Avoid Falling Into SALY

August 9, 2016 6:52 am Published by Leave your thoughts

Increasing profits, regardless of your industry, isn’t about wishful thinking or a leap of faith.  Instead, it comes down to effective implementation of strategies.  Knowing your department profit margins, key performance indicators,  labor and resource utilization are needed.  If you want to increase profits, you will need to understand these factors

Fine-tuning your business model can also help transform your business.  Far too often, organizations, especially those with the same staff year after year, fall into the SALY trap.  The SALY trap?  SALY stands for “Same as Last Year.”

How do you combat the lethargic and stagnation that comes along with SALY?  The solution is to make sure that staff has better control of the facts.  A good example of this would be knowing which slot machines or menu items should be replaced or what promotional marketing campaigns are simply no longer working.
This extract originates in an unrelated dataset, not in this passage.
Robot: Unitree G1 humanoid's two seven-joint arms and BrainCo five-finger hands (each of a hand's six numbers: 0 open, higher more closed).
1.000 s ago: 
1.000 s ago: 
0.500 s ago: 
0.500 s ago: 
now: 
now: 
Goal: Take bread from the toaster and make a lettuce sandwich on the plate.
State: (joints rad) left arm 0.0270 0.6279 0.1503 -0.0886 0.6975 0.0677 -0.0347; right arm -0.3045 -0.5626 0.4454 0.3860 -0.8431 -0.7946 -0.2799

By knowing sales conversion rates, it is possible to see an increase in profits.  For example, spending $10,000 to promote Valentine’s Day specials only to net $3,000 is clearly a losing proposition, yet the same promotion is done the same way year after year with the same results.

Addressing these and other key issues can decrease operating costs and, in the process, boost profits. The more facts you have available, can yield restaurant solutions, gaming solutions and hospitality solutions to rejuvenate your bottom line.